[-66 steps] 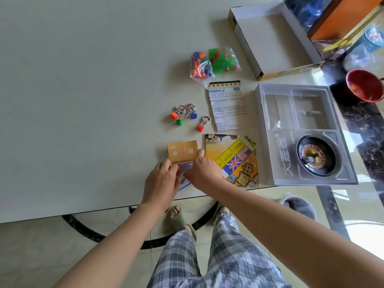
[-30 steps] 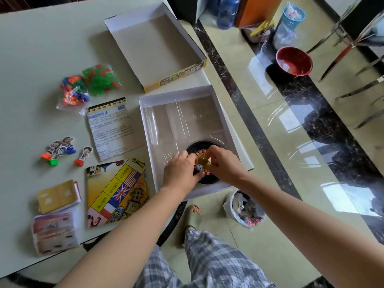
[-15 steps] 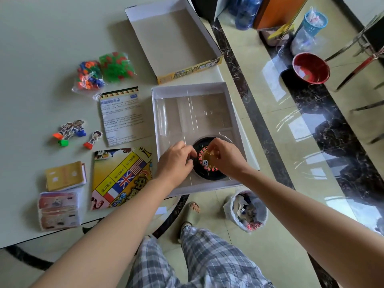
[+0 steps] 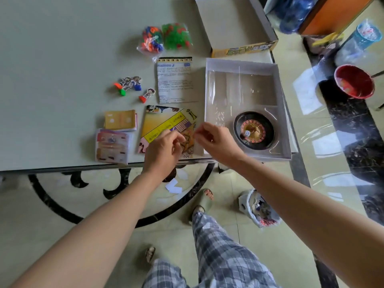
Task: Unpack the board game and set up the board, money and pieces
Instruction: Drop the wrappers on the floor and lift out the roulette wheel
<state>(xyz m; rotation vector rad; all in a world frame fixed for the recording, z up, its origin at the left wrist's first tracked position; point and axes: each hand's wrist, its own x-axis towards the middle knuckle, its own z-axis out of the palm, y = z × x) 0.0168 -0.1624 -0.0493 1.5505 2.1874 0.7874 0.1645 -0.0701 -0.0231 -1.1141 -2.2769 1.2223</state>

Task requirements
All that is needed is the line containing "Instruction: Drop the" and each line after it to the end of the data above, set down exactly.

Exercise result
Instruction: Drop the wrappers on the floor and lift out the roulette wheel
<state>(xyz m; rotation vector rad; all in a world frame fixed for the recording, z up, its origin at the left wrist's first tracked position; point and axes: each hand's wrist, its own x-axis towards the middle knuckle, its own z-axis out of the palm, y = z × x) 0.0168 -0.1624 -0.0493 1.5505 2.1874 0.7874 0.1645 -0.0701 -0.0231 -1.1141 -2.2769 1.2223</state>

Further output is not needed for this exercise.